If you missed my column earlier this week about the 1,776 defense bill earmarks and are crunched for time, there’s a slightly scaled down version in today’s Lansing State Journal.
Today I’m taking the crew to Michigan’s Adventure for a little water park/rollercoaster R & R, so I’ll make just a couple quick notes and be on my way:
—The “cleavage” trend in the Senate, started by Ted Kennedy years ago and recently brought back by Hillary, is further catching on. Now Drudge is saying that Nancy Pelosi’s doing it too — though I have a feeling that Nancy had another facelift and those are in fact butt cheeks that have been yanked up to the top of her shirt.
—On the “conspiracy” subject, talk host Michael Savage wonders if the left had something to do with Chief Justice John Roberts’ seizure and fall. My own theory is that Roberts saw a picture of Hillary’s cleavage and, well, you know the rest.
—Elton John thinks the internet is responsible for slipping standards in the music world. Oh come on, everybody knows it’s MTV’s fault.

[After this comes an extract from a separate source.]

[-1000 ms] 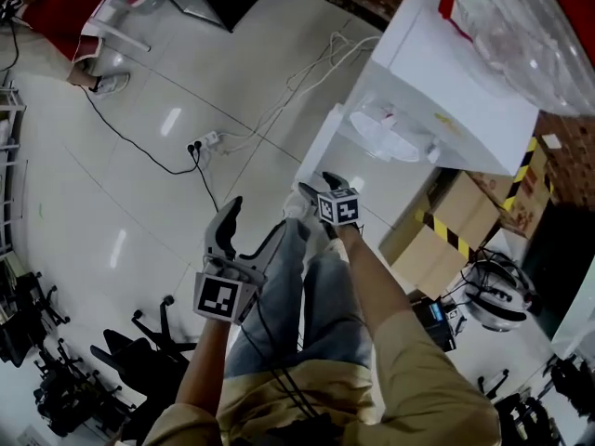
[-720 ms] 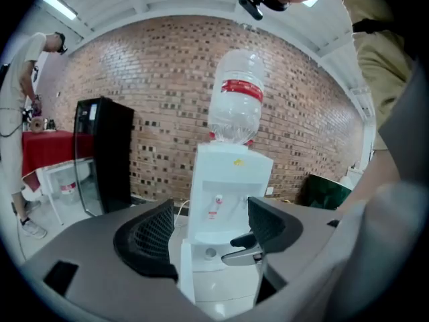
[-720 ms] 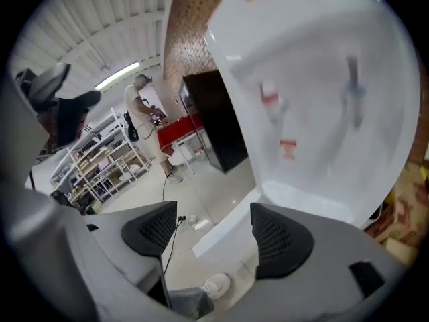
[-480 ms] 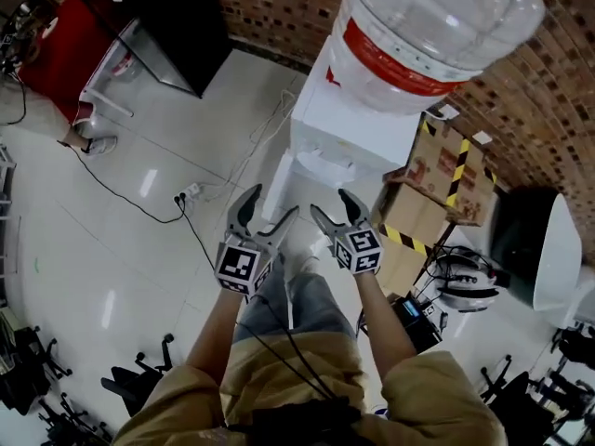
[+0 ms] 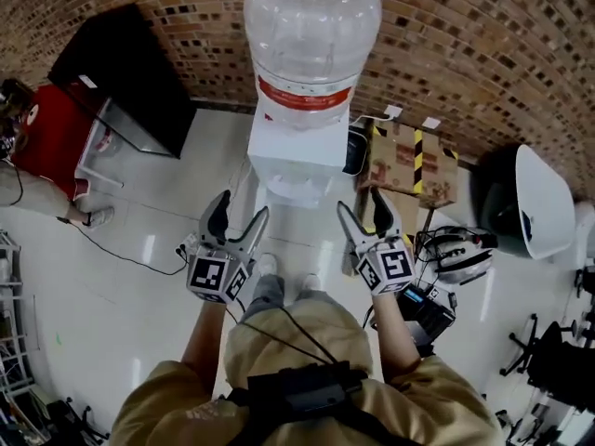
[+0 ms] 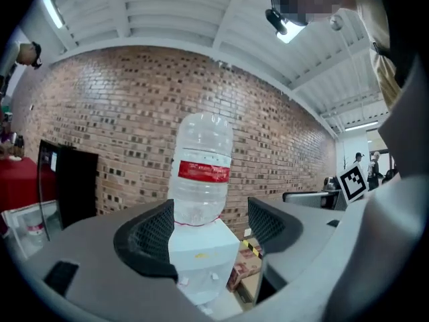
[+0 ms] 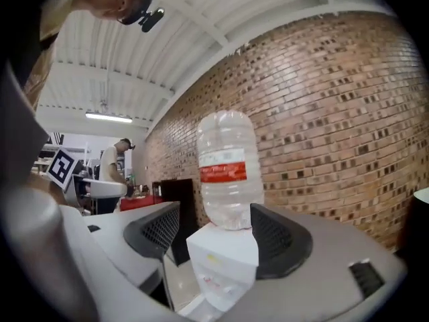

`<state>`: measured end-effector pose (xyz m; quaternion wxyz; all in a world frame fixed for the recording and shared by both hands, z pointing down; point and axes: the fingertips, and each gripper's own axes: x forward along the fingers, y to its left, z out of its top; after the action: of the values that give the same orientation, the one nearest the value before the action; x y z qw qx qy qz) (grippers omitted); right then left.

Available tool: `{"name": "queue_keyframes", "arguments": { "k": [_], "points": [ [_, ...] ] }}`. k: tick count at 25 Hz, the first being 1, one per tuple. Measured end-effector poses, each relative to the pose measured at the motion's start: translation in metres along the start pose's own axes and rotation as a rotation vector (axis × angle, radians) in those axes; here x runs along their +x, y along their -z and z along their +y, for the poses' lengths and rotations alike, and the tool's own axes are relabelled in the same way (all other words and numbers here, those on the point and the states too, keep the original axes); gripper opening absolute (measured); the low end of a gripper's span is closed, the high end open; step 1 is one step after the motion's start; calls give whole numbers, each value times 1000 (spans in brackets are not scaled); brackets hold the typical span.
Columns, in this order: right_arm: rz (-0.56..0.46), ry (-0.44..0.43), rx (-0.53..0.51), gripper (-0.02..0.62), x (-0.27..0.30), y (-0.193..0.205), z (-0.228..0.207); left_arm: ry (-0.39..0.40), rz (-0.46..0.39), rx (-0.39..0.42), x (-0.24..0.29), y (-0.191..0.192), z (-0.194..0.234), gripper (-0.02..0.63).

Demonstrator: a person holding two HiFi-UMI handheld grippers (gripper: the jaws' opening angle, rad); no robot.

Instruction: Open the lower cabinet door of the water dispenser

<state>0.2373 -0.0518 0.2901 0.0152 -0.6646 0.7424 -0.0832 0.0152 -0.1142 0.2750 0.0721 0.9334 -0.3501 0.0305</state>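
The white water dispenser (image 5: 296,161) stands against the brick wall with a clear bottle (image 5: 311,40) with a red label on top. Its lower cabinet door is hidden from above. I stand in front of it, apart from it. My left gripper (image 5: 240,214) is held open at the left and my right gripper (image 5: 361,204) at the right; the right jaws are closing with nothing between them. Each gripper view frames the dispenser (image 6: 201,257) (image 7: 224,260) and bottle (image 6: 201,173) (image 7: 228,180) in the distance between the left gripper (image 6: 208,237) and right gripper (image 7: 214,237) jaws.
Cardboard boxes with yellow-black tape (image 5: 409,161) stand right of the dispenser. A black cabinet (image 5: 130,77) and a red table (image 5: 51,133) are at the left. A power strip with cables (image 5: 186,247) lies on the floor. A person (image 7: 117,163) stands far left.
Both grippers have risen from pointing at the floor to pointing level at the dispenser and have spread apart. The head view has swung to face the dispenser and wall.
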Motion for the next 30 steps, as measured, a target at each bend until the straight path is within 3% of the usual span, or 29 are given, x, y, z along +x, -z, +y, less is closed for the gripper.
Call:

—Last night I was watching news coverage of the bridge collapse in Minnesota, and as people were still trapped and rescuers were still hard at work, some of the discussion revolved around exactly who was going to be sued for the tragedy. That piece of premature lunacy led me to this thought: In this day and age, all personal injury attorneys should be trained in rescue and life-saving techniques, since they’re often the first on the scene.
It’s time to grab the #50 spf “liquid shirt” and hit the park. Have a good day all!